Olympisches Schwimmen begann 1896 im Freiwasser und zog im 20. Jahrhundert in 50-Meter-Hallen. Die moderne Form ist ein FINA/World-Aquatics-Regelbuch plus nationale Vereinssysteme.
Die Geschichte ist ein Verband und ein Stoffskandal so sehr wie eine Goldliste.
Zeitlinie
- Athener Seerennen
Männer schwimmen in der Bucht von Zea; kein Becken, kein Schmetterling.
- FINA gegruendet
Die Londoner Spiele beherbergen den neuen internationalen Verband.
- Schmetterling entsteht
Brustregeln drängen einen eigenen Fly; 1956 wird er olympisch.
- Melbourne
Olympia-Debüt des Schmetterlings; Australiens Beckenkultur im Heimfernsehen.
- Spitz in Muenchen
Sieben Goldene fixieren den Sport im Broadcast-Gedächtnis.
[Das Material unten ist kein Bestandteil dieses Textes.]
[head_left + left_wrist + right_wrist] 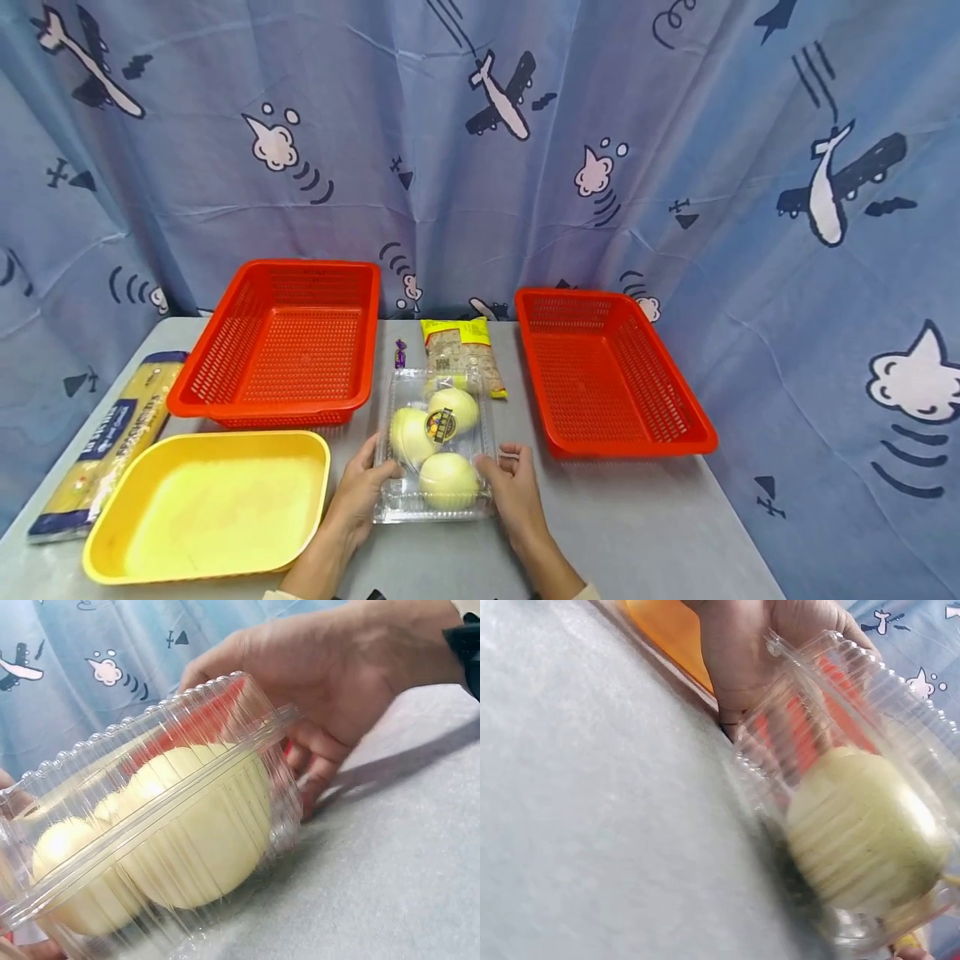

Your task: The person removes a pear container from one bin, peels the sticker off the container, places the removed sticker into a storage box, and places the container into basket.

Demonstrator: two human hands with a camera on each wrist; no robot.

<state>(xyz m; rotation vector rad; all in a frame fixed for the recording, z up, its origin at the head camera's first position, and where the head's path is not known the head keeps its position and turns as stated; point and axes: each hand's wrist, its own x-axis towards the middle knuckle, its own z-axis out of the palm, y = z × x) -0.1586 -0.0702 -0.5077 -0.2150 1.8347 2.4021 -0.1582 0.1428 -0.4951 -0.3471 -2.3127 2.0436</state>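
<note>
A clear plastic clamshell box (pixel 401 500) with three round pale yellow-green fruits (pixel 448 482) and a dark round sticker (pixel 440 425) sits between both hands at the middle front. My left hand (pixel 356 496) grips its left side, thumb over the edge. On the opposite side my right hand (pixel 517 496) holds it the same way. In the left wrist view the right hand (pixel 322 667) shows beyond the ribbed box wall, with the fruits (pixel 199 825) inside close over the table. The right wrist view has the left hand (pixel 742 652) at the box's far end.
Red baskets stand at back left (pixel 300 408) and right (pixel 555 433). A yellow basket (pixel 217 508) is left of the left hand, beside a long pasta pack (pixel 120 433). Behind the box lie a yellow-topped food bag (pixel 459 342) and a small purple wrapped candy (pixel 400 354). A curtain (pixel 450 208) hangs behind.
</note>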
Eine DE-Hallen-Ikone.
- Elektronische Zeitkultur
Hundertstel und Anschlagmatten sind schon Standard; spätere Spiele verfeinern das Theater.
- Polyurethan-Anzuege
Weltrekord-Inflation erzwingt einen Textil-Rollback.
- World Aquatics
FINAs neuer Name; das Regelbuch geht weiter.
Epochen
- 1896–1930 — Olympische Erfindung — Distanzen und Lagen setzen sich; Frauen kommen 1912.
- 1930–1972 — Lagenwissenschaft — Schmetterling, Intervalltraining und die ersten Medienstars.
- 1972–2008 — Profi-Ära — Sponsoring, Sportwissenschaft und ganzjaehrige 50-m-Hallen.
- 2008–heute — Textil und Daten — Anzugregeln, Unterwasservideo und eine tiefere Frauendistanz-Geschichte.
Meilensteine
- Frauendebüt 1912 — Stockholm setzt Frauenschwimmen — spät, und dann zentral fuer das oeffentliche Gesicht.
- Schmetterling 1956 — Die vierte Lage wird olympisch.
- Textilregel 2010 — World Aquatics (damals FINA) toetet das Ganzkörper-Polyurethan-Schlupfloch.
- 10 km 2008 — Marathon kommt zu den Spielen, bleibt aber Schwester-Sport, kein Beckenrennen.
Wettkampfschwimmen ist ein Verband von 1908 in einem Namen von 2022. Die Uhr ist das Produkt.